Overproduction of uric acid occurs primarily when tissue breakdown is accelerated.
Acute uric acid nephropathy is the term applied to the development of acute
oligoanuric renal failure caused by renal tubular obstruction by urate and uric acid
crystals. This is observed almost exclusively in the setting of malignancy, especially
leukemia and lymphoma, in which rapid cell turnover or cell lysis occurs from
chemotherapeutic agents or radiation therapy.

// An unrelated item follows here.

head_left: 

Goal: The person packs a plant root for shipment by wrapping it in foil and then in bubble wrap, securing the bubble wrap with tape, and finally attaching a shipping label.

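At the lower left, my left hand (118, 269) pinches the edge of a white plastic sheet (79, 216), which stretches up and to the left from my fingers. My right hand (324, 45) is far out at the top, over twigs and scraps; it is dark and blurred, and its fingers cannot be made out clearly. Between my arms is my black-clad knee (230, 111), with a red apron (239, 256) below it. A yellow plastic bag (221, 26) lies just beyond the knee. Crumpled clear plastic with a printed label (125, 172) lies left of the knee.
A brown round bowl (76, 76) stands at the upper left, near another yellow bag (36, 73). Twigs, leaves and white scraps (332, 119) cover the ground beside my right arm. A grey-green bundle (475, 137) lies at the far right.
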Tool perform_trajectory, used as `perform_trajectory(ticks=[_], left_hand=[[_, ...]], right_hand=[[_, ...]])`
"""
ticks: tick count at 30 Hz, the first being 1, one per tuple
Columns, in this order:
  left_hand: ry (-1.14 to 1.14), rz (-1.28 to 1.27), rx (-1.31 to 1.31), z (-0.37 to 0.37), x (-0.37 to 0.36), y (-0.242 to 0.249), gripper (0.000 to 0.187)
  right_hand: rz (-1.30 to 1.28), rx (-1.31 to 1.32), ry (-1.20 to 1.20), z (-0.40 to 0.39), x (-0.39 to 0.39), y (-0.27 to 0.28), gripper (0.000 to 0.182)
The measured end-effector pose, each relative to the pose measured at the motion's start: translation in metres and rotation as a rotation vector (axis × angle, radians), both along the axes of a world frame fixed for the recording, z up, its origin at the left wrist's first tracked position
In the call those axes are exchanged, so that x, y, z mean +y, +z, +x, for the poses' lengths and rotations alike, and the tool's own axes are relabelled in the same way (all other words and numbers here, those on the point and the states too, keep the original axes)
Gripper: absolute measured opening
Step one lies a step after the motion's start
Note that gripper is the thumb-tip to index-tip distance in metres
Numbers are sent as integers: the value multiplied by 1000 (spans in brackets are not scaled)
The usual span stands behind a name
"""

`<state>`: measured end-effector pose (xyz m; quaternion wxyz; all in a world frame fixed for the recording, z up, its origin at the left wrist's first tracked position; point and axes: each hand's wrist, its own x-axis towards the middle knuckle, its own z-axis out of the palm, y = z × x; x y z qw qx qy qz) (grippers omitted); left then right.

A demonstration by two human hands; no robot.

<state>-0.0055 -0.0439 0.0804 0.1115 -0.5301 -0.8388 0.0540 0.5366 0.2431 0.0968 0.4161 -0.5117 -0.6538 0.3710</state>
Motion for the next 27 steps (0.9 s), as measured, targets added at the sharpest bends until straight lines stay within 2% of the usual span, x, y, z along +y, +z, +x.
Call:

The release of intracellular nucleotides leads to severe hyperuricemia. When urate is
filtered at exceedingly high concentrations from the plasma and is further
concentrated through the course of the tubular system, with the pH becoming
progressively more acidic, uric acid precipitation and obstruction in the tubules,
collecting ducts, and even pelves and ureters may result. In animal models of uric
acid nephropathy, the precipitation of uric acid and urate occurs primarily in the
collecting duct system and, to some extent, in the vasa recta.
Crystal deposition causes increased tubular pressure, increased intrarenal pressure,
and extrinsic compression of the small-diameter renal venous network. This causes
an increase in renal vascular resistance and a fall in renal blood flow. The elevated
tubular pressure and decreased renal blood flow cause a decline in glomerular
filtration and can result in acute renal failure.